Prompt: Print every line of the listing below, starting with the line that holds "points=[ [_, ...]" and going on through the line that holds "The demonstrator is", both included, and print nothing else.

Information supplied:
_ _ _ _ _ _ _
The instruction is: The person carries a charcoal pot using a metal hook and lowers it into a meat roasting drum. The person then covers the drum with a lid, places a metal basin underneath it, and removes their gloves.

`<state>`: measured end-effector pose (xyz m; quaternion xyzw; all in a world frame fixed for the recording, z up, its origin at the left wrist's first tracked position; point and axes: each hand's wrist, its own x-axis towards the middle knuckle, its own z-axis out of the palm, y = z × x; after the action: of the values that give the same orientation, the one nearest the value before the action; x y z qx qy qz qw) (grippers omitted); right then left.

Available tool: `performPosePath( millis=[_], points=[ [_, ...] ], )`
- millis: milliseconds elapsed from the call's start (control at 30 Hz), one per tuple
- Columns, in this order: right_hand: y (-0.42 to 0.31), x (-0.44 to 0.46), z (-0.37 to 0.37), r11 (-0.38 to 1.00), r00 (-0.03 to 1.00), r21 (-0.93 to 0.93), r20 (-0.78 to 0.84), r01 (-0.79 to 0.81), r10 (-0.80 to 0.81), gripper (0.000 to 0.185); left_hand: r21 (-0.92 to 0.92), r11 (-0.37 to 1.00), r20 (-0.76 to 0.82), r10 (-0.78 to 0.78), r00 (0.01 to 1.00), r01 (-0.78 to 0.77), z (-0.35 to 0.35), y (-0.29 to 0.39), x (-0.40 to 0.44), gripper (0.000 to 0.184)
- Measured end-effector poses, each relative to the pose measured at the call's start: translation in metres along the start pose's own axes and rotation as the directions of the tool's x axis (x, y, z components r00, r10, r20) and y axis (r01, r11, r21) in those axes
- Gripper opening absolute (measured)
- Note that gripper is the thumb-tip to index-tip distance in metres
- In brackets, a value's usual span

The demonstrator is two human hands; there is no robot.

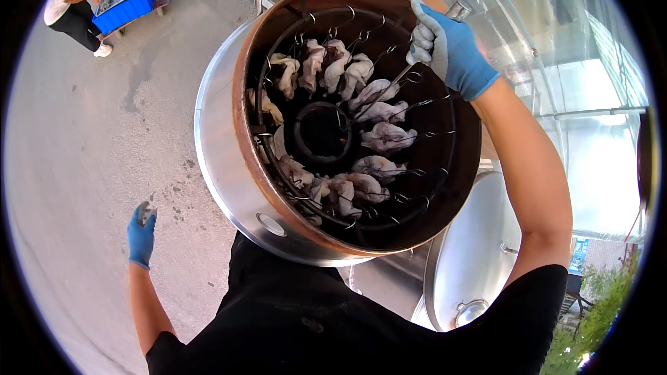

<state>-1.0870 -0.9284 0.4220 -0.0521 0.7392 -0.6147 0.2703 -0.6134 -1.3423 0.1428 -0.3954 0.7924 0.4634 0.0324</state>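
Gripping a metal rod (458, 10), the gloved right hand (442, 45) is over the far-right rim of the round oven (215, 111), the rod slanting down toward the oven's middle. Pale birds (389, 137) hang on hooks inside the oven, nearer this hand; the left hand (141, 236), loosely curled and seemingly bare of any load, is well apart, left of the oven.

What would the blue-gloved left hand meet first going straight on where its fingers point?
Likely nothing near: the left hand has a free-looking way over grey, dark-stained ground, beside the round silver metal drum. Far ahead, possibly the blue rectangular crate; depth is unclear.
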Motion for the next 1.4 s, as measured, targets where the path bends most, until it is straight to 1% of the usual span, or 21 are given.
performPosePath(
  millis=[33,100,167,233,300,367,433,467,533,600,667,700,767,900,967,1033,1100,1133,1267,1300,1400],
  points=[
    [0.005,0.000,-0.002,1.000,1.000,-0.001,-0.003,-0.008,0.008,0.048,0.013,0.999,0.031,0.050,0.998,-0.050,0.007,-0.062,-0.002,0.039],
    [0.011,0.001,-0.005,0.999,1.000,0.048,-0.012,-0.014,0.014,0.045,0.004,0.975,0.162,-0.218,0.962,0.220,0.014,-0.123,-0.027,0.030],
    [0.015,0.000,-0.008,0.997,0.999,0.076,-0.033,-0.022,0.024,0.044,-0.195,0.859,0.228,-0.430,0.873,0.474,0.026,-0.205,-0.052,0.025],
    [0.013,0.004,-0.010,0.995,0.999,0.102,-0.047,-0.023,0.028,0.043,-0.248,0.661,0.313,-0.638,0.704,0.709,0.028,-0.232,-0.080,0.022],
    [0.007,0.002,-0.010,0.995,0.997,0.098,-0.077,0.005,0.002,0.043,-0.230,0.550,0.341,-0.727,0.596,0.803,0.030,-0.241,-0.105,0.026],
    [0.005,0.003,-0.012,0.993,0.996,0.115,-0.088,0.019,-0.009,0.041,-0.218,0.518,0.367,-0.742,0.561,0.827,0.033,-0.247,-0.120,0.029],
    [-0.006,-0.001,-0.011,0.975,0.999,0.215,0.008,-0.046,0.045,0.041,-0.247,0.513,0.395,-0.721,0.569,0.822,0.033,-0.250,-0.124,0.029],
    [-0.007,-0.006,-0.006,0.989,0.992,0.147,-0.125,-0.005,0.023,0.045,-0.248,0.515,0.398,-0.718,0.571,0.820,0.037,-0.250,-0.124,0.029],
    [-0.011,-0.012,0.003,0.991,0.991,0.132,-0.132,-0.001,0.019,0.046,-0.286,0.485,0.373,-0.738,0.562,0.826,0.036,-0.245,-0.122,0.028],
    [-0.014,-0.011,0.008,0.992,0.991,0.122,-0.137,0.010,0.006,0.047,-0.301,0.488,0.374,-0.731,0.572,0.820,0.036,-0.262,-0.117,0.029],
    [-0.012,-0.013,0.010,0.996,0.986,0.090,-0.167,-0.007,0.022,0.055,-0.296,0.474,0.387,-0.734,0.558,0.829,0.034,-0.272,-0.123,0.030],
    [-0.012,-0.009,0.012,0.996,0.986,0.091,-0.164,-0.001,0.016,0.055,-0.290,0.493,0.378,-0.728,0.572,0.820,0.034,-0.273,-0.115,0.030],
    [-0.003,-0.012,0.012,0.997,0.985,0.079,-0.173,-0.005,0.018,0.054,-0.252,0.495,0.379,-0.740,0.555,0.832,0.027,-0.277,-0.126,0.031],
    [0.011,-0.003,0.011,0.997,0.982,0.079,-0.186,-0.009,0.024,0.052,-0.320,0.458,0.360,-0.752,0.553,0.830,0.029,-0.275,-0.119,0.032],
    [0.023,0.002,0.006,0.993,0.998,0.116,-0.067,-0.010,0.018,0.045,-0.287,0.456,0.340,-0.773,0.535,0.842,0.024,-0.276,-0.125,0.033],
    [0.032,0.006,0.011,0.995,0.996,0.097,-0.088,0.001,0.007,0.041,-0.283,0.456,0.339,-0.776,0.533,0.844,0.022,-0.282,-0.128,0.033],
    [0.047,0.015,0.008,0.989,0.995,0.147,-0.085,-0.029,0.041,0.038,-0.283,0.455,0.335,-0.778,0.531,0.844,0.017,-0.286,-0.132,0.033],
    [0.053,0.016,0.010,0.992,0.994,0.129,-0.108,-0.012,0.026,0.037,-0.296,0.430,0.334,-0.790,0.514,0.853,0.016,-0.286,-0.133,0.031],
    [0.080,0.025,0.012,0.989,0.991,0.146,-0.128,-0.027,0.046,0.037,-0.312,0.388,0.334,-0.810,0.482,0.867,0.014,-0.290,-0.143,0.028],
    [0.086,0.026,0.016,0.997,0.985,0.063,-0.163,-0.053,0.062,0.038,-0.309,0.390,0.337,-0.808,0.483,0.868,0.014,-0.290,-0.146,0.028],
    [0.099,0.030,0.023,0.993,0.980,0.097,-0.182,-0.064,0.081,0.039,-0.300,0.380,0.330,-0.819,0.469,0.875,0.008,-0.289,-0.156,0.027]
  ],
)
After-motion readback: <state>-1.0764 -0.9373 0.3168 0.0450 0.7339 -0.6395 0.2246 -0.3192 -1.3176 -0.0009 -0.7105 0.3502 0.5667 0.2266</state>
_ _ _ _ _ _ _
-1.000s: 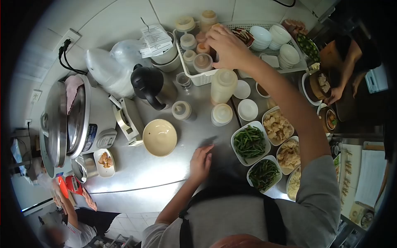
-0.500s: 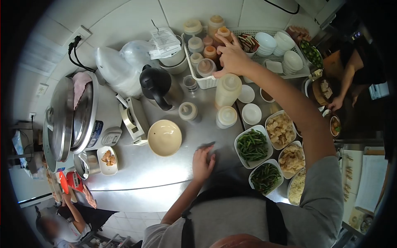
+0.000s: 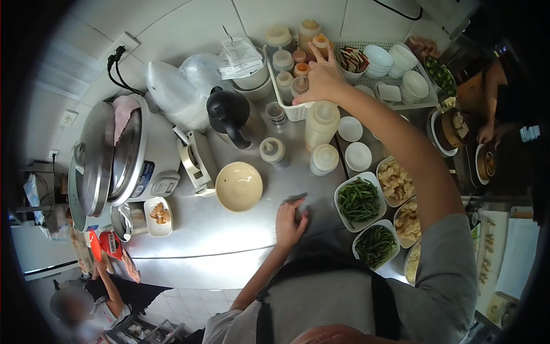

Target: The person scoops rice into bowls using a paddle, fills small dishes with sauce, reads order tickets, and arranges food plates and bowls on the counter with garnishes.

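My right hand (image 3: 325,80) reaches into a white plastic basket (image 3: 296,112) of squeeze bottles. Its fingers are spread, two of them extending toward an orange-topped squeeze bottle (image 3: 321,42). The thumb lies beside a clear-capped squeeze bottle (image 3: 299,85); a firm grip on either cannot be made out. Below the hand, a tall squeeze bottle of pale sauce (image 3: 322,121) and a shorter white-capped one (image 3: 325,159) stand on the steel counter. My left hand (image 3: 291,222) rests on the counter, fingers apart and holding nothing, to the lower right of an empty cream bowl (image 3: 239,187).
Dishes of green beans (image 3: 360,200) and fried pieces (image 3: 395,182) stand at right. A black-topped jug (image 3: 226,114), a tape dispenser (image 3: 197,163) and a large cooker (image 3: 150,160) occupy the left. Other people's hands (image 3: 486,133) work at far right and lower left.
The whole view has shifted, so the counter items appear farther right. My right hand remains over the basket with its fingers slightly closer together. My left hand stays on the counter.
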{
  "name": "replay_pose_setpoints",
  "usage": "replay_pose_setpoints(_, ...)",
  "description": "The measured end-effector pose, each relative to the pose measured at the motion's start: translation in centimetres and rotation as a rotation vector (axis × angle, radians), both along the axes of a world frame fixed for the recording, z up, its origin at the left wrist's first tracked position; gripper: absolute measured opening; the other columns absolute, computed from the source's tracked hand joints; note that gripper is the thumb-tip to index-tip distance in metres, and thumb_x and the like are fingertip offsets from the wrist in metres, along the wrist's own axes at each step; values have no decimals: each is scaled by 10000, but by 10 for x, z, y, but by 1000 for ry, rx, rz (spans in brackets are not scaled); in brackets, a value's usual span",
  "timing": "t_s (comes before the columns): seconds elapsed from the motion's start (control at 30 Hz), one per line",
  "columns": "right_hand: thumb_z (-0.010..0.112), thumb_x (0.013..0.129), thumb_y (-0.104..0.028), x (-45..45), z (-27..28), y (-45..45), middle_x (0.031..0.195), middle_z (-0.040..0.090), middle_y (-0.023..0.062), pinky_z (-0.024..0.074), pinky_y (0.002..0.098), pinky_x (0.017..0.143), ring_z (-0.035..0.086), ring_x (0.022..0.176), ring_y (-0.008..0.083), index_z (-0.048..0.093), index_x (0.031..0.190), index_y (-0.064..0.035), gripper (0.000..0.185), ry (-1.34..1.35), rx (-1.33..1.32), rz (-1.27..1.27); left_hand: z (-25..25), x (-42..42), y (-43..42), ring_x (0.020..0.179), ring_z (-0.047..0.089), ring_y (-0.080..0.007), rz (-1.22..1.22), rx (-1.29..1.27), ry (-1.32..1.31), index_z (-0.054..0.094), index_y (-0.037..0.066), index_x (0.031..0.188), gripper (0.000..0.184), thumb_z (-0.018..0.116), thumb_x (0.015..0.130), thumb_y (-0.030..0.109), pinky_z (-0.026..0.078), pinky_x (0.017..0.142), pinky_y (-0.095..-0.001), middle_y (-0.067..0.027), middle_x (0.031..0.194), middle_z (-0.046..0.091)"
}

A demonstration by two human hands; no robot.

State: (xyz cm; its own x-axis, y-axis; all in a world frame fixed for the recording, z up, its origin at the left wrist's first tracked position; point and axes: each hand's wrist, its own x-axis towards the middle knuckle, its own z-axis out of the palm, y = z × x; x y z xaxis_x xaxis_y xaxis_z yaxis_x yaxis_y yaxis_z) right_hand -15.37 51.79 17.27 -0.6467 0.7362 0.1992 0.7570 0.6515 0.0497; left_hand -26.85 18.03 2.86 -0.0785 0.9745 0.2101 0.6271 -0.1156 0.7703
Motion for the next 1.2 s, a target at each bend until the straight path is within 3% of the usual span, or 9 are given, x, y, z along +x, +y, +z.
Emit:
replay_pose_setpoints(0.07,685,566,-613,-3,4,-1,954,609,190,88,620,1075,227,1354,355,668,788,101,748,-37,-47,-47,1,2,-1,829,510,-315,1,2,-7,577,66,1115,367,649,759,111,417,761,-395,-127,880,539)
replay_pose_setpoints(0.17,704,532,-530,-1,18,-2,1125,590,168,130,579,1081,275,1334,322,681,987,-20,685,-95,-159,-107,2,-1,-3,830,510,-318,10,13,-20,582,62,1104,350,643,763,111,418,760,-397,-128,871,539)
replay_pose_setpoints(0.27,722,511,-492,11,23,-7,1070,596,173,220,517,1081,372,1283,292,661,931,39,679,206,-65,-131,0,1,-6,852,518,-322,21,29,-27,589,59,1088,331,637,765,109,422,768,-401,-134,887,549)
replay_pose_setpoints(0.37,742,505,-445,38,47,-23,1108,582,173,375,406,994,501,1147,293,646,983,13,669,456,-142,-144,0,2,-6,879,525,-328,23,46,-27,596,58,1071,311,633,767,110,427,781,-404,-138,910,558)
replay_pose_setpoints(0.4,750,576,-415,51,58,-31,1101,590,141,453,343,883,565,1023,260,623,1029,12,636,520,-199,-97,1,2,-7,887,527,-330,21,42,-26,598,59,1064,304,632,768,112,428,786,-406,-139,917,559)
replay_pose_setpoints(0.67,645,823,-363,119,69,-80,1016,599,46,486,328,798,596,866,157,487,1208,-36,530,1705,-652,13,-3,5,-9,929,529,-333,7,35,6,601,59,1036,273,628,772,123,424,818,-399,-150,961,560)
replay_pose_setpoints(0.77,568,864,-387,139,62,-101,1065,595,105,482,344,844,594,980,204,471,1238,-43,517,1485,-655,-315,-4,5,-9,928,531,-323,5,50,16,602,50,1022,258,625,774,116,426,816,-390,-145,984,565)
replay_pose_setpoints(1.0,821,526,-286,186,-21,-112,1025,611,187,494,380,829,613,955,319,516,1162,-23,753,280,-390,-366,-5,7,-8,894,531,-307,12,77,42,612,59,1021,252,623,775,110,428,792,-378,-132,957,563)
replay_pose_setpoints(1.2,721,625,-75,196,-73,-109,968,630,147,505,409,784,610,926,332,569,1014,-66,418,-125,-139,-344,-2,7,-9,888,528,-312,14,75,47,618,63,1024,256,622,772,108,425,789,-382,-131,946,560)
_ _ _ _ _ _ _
Your solution:
Available tool: `performPosePath( millis=[_], points=[ [_, ...] ], )`
- millis: milliseconds elapsed from the call's start (control at 30 Hz), one per tuple
- Columns, in this order: right_hand: y (-0.42 to 0.31), x (-0.44 to 0.46), z (-0.37 to 0.37), r11 (-0.38 to 1.00), r00 (-0.03 to 1.00), r21 (-0.93 to 0.93), r20 (-0.78 to 0.84), r01 (-0.79 to 0.81), r10 (-0.80 to 0.81), gripper (0.000 to 0.185); left_hand: r21 (-0.92 to 0.92), r11 (-0.37 to 1.00), r20 (-0.76 to 0.82), r10 (-0.78 to 0.78), r00 (0.01 to 1.00), r01 (-0.78 to 0.77), z (-0.35 to 0.35), y (-0.29 to 0.39), x (-0.40 to 0.44), gripper (0.000 to 0.184)
- Measured end-effector poses, each relative to the pose measured at the call's start: translation in metres along the start pose's own axes and rotation as the directions of the tool's x axis (x, y, z components r00, r10, r20) and y axis (r01, r11, r21) in those axes
- Gripper opening absolute (measured)
- Note that gripper is the thumb-tip to index-tip distance in metres
- In brackets, a value's usual span

The demonstrator is two human hands; there is no robot.

Work on the exercise is now finished.